*Exercise*
Your copy of the data below must be exact and must leave out all pictures.

*Input data*
-=-=-

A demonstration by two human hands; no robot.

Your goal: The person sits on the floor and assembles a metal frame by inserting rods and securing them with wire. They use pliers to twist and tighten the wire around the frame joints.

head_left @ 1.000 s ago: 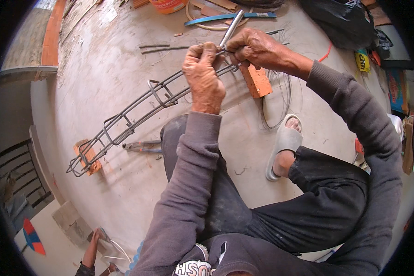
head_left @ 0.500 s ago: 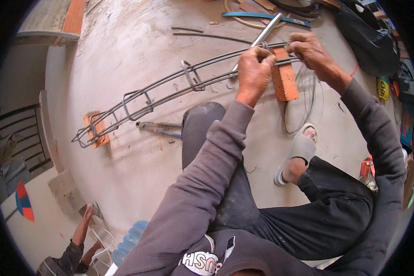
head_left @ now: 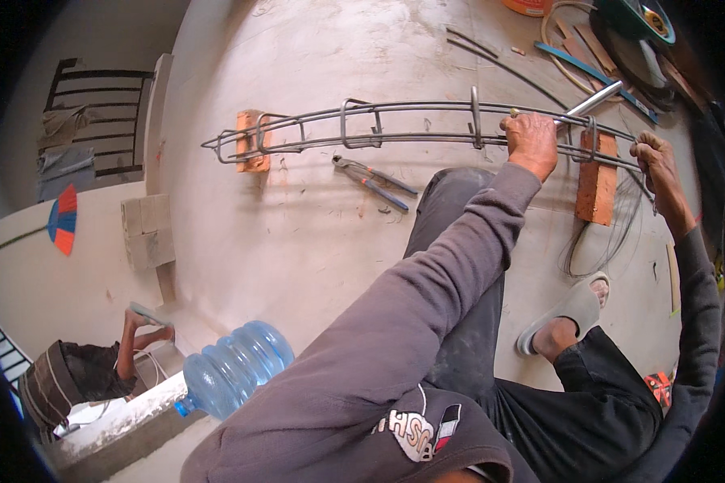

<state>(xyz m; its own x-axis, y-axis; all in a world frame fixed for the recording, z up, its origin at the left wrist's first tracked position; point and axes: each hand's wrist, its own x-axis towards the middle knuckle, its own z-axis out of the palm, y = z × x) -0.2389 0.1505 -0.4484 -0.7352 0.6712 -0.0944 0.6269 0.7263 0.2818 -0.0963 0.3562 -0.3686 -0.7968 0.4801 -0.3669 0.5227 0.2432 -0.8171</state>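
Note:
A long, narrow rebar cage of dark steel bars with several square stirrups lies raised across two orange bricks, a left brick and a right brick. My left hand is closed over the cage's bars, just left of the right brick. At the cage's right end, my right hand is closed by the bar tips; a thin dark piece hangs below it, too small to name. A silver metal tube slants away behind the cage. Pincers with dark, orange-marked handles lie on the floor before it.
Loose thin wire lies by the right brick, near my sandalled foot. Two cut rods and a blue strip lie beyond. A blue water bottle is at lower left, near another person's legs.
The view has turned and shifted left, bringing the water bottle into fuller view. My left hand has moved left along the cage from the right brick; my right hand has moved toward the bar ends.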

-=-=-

*Task answer*
A demonstration by two human hands; no robot.

Your goal: The person sits on the floor and assembles a metal frame by inserting rods and securing them with wire. They use pliers to twist and tighten the wire around the frame joints.

head_left @ 1.000 s ago: 
head_left @ 0.500 s ago: 
head_left @ now: 

<state>(xyz m; its own x-axis, y-axis; all in a world frame fixed for the recording, z up, its origin at the left wrist's first tracked position; point and axes: each hand's wrist, its own x-axis towards the middle knuckle, its own z-axis out of the palm, y = z × x) -0.2389 0.1505 -0.4484 -0.7352 0.6712 -0.0944 0.6269 0.7263 0.2818 -0.0963 0.3562 -0.3686 -0.7968 0.4801 -0.3669 0.5227 0.2432 -0.8171</state>
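Note:
A long, narrow rebar cage of dark steel bars with several square stirrups lies raised across two orange bricks, a left brick and a right brick. My left hand is closed over the cage's bars, just left of the right brick. At the cage's right end, my right hand is closed by the bar tips; a thin dark piece hangs below it, too small to name. A silver metal tube slants away behind the cage. Pincers with dark, orange-marked handles lie on the floor before it.
Loose thin wire lies by the right brick, near my sandalled foot. Two cut rods and a blue strip lie beyond. A blue water bottle is at lower left, near another person's legs.
The view has turned and shifted left, bringing the water bottle into fuller view. My left hand has moved left along the cage from the right brick; my right hand has moved toward the bar ends.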

Nothing more remains for this exercise.